For pain that is not a serious injury, a person can do these six things to feel better:

  1. Use an ice pack for muscles or joints that appear swollen and are warm to the touch. Keep the ice pack on for about 15 minutes to help reduce swelling. If the area is sore but not swollen, use a heat pack for 15 minutes to increase circulation and reduce pain.
  2. If you can afford it, go for a professional massage. The right type of massage, such as a trigger point sports massage, can relax stiff muscles and soothe the muscle pain.
  3. Before starting and at the end of an exercise regiment, use 10 minutes to stretch or warm-up. This might include walking, arm swings, and marching in place.
  4. If you have overdone it and are in pain, don’t stop exercising entirely. Use your muscles for a light activity like walking, yoga, cycling, or swimming. This speeds up the lactic acid build-up elimination, which will help you heal. Light exercise will get your blood moving to the sore areas with needed oxygen and nutrients to help with muscle and joint repair. But, do not exercise hard enough to cause additional damage to the muscle tissues already hurting.
  5. Try soaking in a warm bath to loosen tight painful muscles. The warm water increases blood circulation. This will lead to temporary pain relief.
  6. Keep hydrated before, during, and after your workout. Water keeps fluids moving all around your system and delivers nutrients to the muscles. Water can also help reduce inflammation.

A Healthy Lifestyle Helps

People who are starting or continuing with exercising and daily workouts need to keep themselves healthy in many ways. It is important to be eating a healthy, balanced diet. A person should eat within 30 minutes of finishing the workout, and that food should include protein and carbs. Proteins provide amino acids to the muscles to help them rebuild. Carbohydrates help replenish the fuel stores in the muscles. Don’t stave yourself when you are working out.

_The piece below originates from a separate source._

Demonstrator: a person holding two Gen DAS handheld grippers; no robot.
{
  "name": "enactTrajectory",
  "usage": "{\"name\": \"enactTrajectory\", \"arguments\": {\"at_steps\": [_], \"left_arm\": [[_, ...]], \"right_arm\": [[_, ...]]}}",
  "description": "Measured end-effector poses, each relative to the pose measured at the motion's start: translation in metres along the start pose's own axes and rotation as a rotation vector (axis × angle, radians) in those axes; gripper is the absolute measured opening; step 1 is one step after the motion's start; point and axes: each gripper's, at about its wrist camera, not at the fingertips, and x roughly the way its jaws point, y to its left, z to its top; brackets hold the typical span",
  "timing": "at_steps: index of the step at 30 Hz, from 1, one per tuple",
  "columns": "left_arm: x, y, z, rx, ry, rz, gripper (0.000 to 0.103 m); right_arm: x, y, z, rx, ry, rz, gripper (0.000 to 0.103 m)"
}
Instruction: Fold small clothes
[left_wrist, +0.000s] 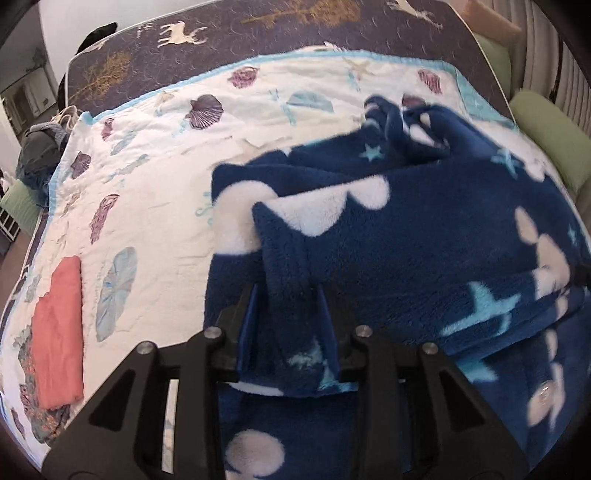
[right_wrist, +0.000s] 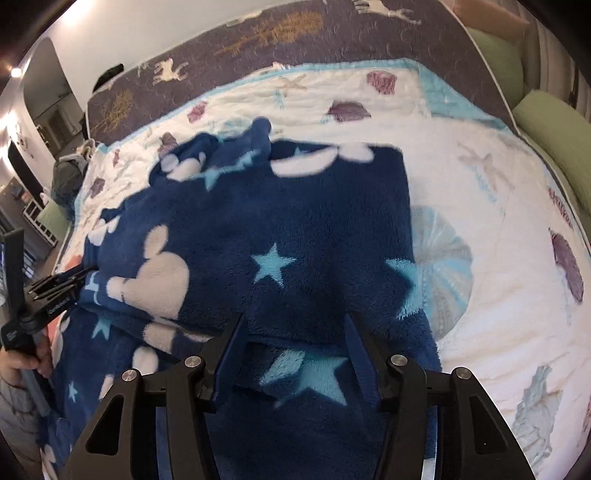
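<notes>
While the navy fleece garment (left_wrist: 424, 236) lies half-doubled on the seashell quilt (left_wrist: 155, 206), the step in hand seems to be carrying its near edge over to the far side; both corners should travel level, so the hem lands square and no ridge bunches underneath. The left gripper (left_wrist: 291, 314) reaches forward from the near side, its fingers closed narrowly on a raised flap of fleece. The right gripper (right_wrist: 291, 339) also points away over the garment's right half, its jaws standing wider with a fabric edge between them, though whether they truly pinch it I cannot tell. A folded coral cloth (left_wrist: 59, 332) rests near left.
</notes>
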Motion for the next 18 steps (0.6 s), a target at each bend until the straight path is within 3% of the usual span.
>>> {"name": "enactTrajectory", "arguments": {"at_steps": [4,6,10,12,16,17,18], "left_arm": [[-0.036,-0.001,0.037,-0.051,-0.134,-0.109,0.038],[-0.04,-0.011,0.064,-0.039,-0.184,-0.158,0.058],[0.0,-0.033,0.102,-0.027,-0.122,-0.195,0.062],[0.033,-0.038,0.11,-0.056,-0.047,-0.247,0.062],[0.077,-0.043,0.115,-0.108,0.051,-0.286,0.062],[0.082,-0.044,0.114,-0.119,0.06,-0.301,0.048],[0.086,-0.042,0.113,-0.134,0.07,-0.34,0.02]], "right_arm": [[-0.03,0.009,0.03,0.009,-0.097,0.057,0.054],[-0.035,0.014,0.057,0.019,-0.139,0.07,0.056],[0.008,0.011,0.11,0.092,-0.06,0.153,0.056],[0.034,0.002,0.125,0.168,-0.017,0.146,0.056],[0.079,-0.014,0.138,0.282,0.079,0.227,0.056],[0.087,-0.015,0.141,0.294,0.091,0.232,0.056],[0.095,-0.015,0.141,0.303,0.092,0.24,0.056]]}}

A person may not connect sleep with preventing or reducing pain from sore muscles and joints. But, sleep is very important for exercise injury recovery. NREM sleep increases repair steps such as protein synthesis and muscle repair. Experts recommend getting at least 7 hours of sleep each night.

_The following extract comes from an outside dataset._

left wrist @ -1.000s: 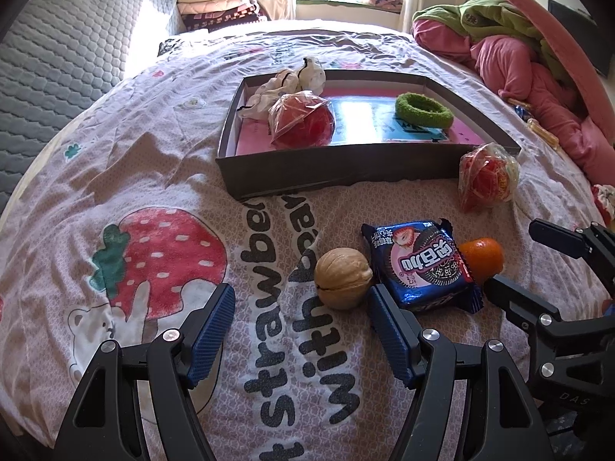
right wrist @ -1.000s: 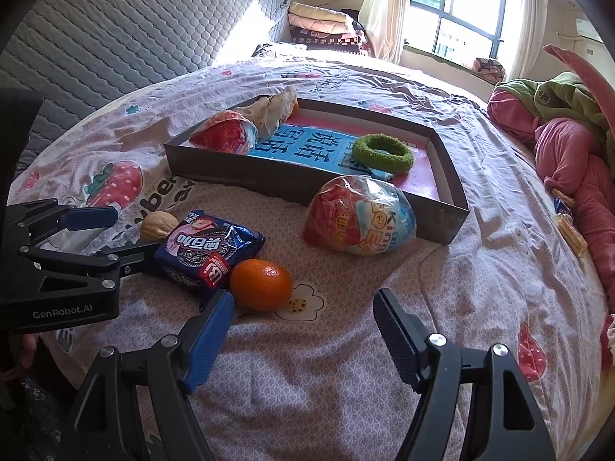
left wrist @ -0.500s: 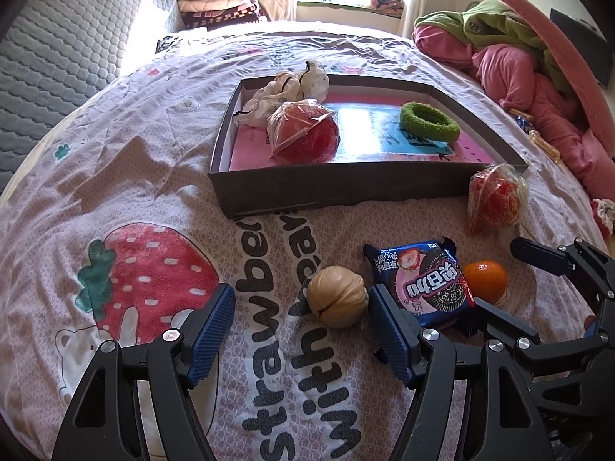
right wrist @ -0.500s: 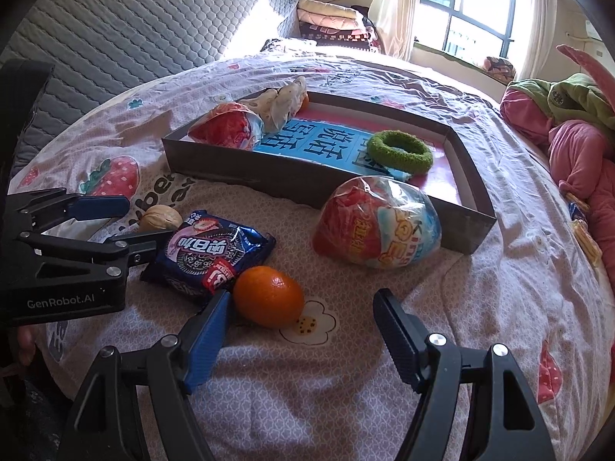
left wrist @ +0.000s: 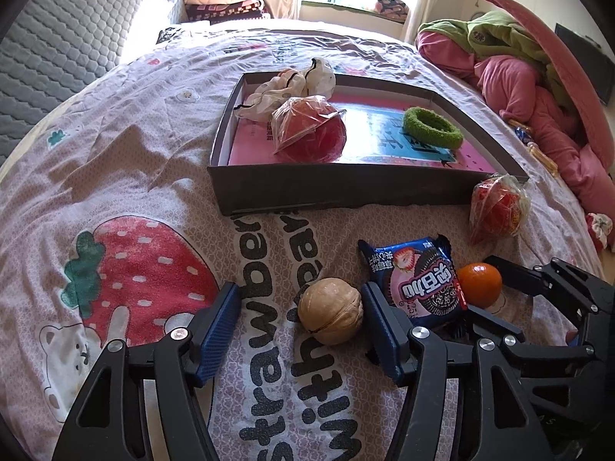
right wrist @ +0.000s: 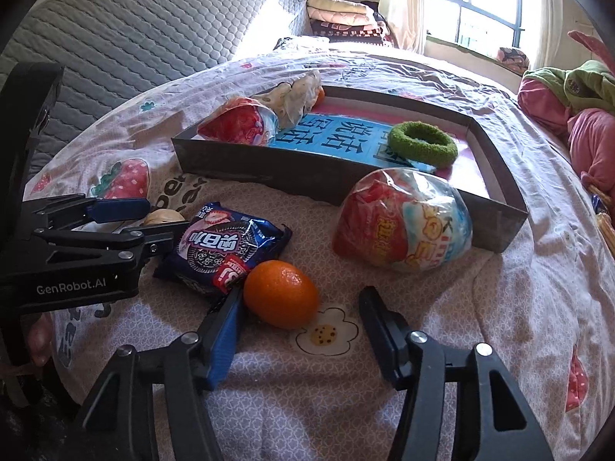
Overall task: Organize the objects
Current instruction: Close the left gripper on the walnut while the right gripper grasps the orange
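on the bed point(left wrist: 127, 161), over a pale sheet printed with strawberries and big dark letters, both tools work side by side near a shallow dark box point(left wrist: 346, 192).

the left tool point(left wrist: 300, 307) has its jaws closing around a walnut point(left wrist: 330, 315). the walnut is round, light brown, with a dark seam across its lower part. its right side is touching the right blue pad, or almost; the left pad is apart from it, so the nut is not clamped yet.

the right tool point(right wrist: 298, 317) also has its jaws closing, with a tangerine point(right wrist: 281, 294) between them. the fruit is bright orange, smooth and a little oval. it lies against the left blue finger, while the right finger is apart from it, so it is not gripped.

between the walnut and the tangerine lies a blue cookie packet point(right wrist: 226, 251), shiny, with a pink label and a picture of dark cookies. a round snack bag point(right wrist: 403, 223) of clear plastic, red and light blue inside, leans against the front wall of the box.

inside the box, on a pink and blue printed bottom, there are a red snack bag point(left wrist: 309, 130), a crumpled white bag point(left wrist: 288, 86) and a green fuzzy ring point(left wrist: 432, 127). pink and green bedding point(left wrist: 530, 88) is piled at the far right.
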`<action>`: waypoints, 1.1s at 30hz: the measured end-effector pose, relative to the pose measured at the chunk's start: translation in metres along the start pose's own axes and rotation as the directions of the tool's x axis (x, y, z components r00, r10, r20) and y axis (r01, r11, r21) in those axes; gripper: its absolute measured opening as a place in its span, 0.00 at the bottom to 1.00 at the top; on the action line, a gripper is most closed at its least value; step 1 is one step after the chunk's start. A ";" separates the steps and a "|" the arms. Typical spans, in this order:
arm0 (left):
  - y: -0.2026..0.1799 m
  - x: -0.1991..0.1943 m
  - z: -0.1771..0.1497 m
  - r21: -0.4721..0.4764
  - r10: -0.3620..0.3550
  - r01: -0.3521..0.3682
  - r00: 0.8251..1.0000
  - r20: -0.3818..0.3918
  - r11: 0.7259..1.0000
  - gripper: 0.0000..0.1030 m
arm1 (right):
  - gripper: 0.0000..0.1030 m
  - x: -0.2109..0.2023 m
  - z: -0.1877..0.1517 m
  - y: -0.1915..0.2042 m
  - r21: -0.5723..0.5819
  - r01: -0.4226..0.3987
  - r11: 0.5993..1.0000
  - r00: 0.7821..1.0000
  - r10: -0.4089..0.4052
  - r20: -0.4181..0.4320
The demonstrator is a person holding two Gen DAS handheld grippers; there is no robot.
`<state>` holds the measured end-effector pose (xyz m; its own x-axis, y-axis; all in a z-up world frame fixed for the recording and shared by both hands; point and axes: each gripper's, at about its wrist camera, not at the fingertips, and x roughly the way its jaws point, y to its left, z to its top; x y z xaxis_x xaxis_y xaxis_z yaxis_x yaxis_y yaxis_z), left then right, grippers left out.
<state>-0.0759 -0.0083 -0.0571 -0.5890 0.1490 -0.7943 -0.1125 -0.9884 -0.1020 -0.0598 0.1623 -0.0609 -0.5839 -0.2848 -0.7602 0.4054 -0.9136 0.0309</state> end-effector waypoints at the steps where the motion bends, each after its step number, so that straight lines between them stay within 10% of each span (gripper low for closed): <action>1: 0.000 0.000 -0.001 0.000 -0.003 0.003 1.000 -0.002 1.000 0.59 | 0.52 0.000 0.000 0.000 0.000 -0.003 1.000 1.000 0.003 0.000; 11: -0.006 -0.003 -0.008 -0.003 -0.045 0.045 0.999 -0.010 0.999 0.32 | 0.35 0.000 0.000 0.006 -0.016 -0.018 1.000 1.000 0.018 0.018; 33: -0.010 -0.038 -0.004 -0.006 -0.056 0.056 0.996 0.067 0.998 0.32 | 0.35 -0.031 0.004 0.005 0.010 0.001 1.000 0.996 -0.002 0.084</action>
<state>-0.0489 -0.0041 -0.0281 -0.6342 0.2054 -0.7454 -0.1407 -0.9786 -0.1499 -0.0428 0.1652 -0.0348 -0.6416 -0.3066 -0.7031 0.3976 -0.9168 0.0369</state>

It is also important to limit the use of NSAIDS or anti-inflammatory drugs. The pain pills may give a person temporary relief, but they will also prevent sore muscles from growing back bigger and stronger. It would be better to use topical pain relief cremes that reduce the side effects.

Alter Your Exercise Regimen

Another important consideration in reducing pain from exercising is to alternate types of exercises from day to day . This allows different sets of muscles to be used and avoids over-stressing the same set of muscles over and over. This will also give you a more balanced exercise regimen over time. Another consideration is to get the help and advice from a physical fitness professional at a local gym or health club. The exercises you do should start at a low, easy level and build up in difficulty as your muscles develop and you gain strength.

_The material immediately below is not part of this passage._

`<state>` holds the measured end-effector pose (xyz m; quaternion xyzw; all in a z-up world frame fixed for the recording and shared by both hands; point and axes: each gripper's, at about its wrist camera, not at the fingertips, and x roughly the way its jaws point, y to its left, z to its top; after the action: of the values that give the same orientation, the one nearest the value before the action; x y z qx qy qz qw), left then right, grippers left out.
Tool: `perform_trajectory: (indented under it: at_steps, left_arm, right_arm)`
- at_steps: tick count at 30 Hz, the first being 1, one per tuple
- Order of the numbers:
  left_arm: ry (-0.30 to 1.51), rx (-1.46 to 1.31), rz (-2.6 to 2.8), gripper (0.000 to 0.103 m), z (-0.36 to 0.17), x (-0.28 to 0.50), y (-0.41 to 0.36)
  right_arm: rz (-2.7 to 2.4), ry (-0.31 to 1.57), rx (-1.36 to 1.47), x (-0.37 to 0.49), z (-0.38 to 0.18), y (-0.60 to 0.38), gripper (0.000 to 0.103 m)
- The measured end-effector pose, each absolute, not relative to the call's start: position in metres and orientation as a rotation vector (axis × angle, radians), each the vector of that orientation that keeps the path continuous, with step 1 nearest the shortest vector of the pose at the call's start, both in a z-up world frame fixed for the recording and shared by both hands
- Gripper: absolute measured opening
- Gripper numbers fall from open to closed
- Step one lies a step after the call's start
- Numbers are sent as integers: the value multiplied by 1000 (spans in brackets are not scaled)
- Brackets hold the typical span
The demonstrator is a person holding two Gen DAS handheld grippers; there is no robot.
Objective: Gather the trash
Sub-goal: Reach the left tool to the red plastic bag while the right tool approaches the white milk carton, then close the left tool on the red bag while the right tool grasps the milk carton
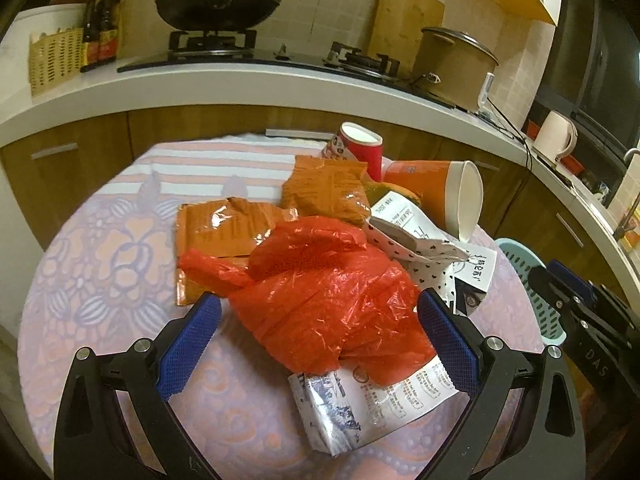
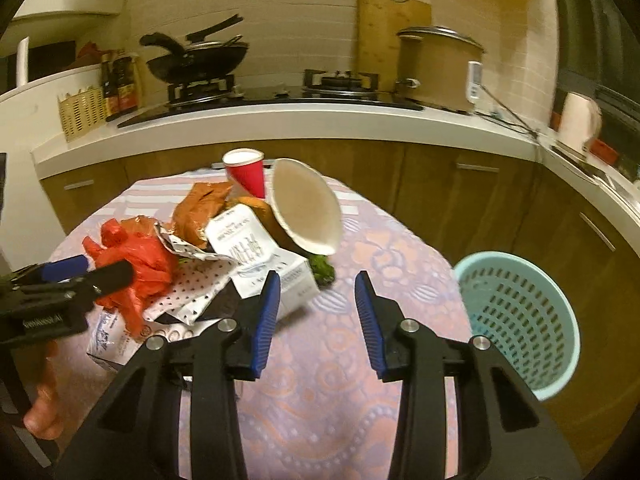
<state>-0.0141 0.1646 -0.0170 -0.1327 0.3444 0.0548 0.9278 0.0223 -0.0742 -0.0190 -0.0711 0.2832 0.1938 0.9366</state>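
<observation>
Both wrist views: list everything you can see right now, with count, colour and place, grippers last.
Plastic bag: 1, red, front of the pile, between the left fingers.
Snack wrappers: 2, orange, behind the bag.
Cartons: 2, white, one under the bag, one mid-pile.
Dotted wrapper: 1, white with dark spots, right of the bag.
Paper cups: 2, red upright at the back, orange lying on its side.
Greens: 1 clump, under the orange cup.
Basket: 1, light blue, right of the table.
Tablecloth: 1, pink and lilac.
Wok: 1, black, on the stove.
Left gripper: open around the bag.
Right gripper: open, holding nothing.
</observation>
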Motion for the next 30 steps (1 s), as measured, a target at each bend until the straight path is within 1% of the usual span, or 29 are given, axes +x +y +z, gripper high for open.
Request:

Overdoing exercising at the beginning, or doing the exercises wrong will often lead to painful muscle injuries. This is a cause of people giving up on working out regularly. But, getting a good exercise plan that is geared to your strengths and physical condition will help you to improve your strength and overall health as time goes by. A personal trainer is worth the fees you will pay.

Exercising wisely with a good regimen suited to you will yield great health benefits. Taking care of your health in every way will make it easier to exercise without injuring yourself. As you get used to one level of exercise, you can increase the difficulty one step at a time until you reach the workout goal you want. Eating healthy foods, hydrating before, during, and after working out, and getting enough sleep at night will help your muscles grow and become stronger as you continue with regular workouts.

Other very important things to prevent exercise injuries and pain are to avoid smoking and other unhealthy habits and keep your weight at a healthy level. Every part of your lifestyle is connected to every other part.